* _Data excerpt_
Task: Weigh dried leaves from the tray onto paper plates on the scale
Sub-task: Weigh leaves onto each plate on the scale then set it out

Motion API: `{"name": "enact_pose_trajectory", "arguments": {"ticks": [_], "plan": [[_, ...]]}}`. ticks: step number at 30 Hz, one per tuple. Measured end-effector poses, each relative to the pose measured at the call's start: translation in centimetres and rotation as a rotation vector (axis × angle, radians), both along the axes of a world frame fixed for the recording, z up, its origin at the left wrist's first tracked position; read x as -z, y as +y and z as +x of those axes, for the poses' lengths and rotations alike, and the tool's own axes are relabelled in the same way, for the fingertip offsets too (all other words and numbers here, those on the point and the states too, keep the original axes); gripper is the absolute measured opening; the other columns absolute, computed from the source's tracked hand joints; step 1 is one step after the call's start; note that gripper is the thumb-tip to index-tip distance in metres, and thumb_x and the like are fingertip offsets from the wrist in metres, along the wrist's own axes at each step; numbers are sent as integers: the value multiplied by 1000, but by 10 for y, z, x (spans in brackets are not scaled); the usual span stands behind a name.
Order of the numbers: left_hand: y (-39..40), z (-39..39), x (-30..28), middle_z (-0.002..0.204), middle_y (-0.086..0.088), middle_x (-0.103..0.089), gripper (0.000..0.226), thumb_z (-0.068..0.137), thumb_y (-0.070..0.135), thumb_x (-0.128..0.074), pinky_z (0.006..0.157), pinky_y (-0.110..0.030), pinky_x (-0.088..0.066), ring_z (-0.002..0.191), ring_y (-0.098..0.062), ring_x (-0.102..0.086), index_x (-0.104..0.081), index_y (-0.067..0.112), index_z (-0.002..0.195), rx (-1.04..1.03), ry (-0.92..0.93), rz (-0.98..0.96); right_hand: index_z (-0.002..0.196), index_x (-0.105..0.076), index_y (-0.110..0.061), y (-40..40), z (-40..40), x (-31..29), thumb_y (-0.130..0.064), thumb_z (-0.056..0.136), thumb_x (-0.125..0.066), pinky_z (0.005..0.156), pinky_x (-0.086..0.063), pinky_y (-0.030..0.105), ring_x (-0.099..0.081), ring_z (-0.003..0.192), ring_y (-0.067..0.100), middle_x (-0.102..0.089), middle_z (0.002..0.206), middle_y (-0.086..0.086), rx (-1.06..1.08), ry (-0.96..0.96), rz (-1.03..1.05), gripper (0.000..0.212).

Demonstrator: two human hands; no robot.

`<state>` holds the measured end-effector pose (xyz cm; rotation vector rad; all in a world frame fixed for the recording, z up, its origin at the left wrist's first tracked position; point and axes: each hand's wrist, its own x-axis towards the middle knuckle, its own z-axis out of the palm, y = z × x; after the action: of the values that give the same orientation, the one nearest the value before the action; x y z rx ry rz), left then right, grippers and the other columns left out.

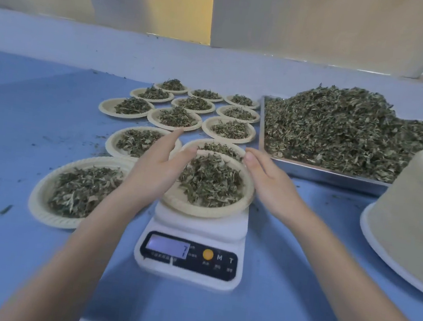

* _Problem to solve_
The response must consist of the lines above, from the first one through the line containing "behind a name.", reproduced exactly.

* _Exercise answer_
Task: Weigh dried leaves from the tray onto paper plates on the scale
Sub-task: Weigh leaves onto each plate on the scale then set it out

Motion API: `{"name": "enact_pose_trajectory", "arguments": {"ticks": [_], "plan": [[_, ...]]}}`. ticks: step number at 30 Hz, one per tuple. Measured end-effector poses, each relative to the pose measured at the call's start: translation in centimetres and rotation as a rotation vector (axis × angle, radians), both along the axes of a world frame fixed for the recording, z up, its origin at the left wrist's first tracked position; read x as -z, y as +y and z as +x of those axes, for the poses' lengths and rotations alike, and the tool's own axes are relabelled in the same way, for the fingertip offsets too (all other words and numbers here, those on the point and the states too, keep the original axes); gripper is the absolute measured opening; the other columns absolute, computed from the source's tracked hand joints; step 1 is one step after the call's start; note that gripper is the thumb-tip to index-tip distance in metres, and thumb_x and the like are fingertip offsets from the wrist in metres, along the wrist's own axes at each step; numbers are sent as integers: the value multiplied by 1000, but by 10 for y, z, x (spans in brackets are not scaled); the usual span stands behind a name.

What the exercise asked for has been given in full.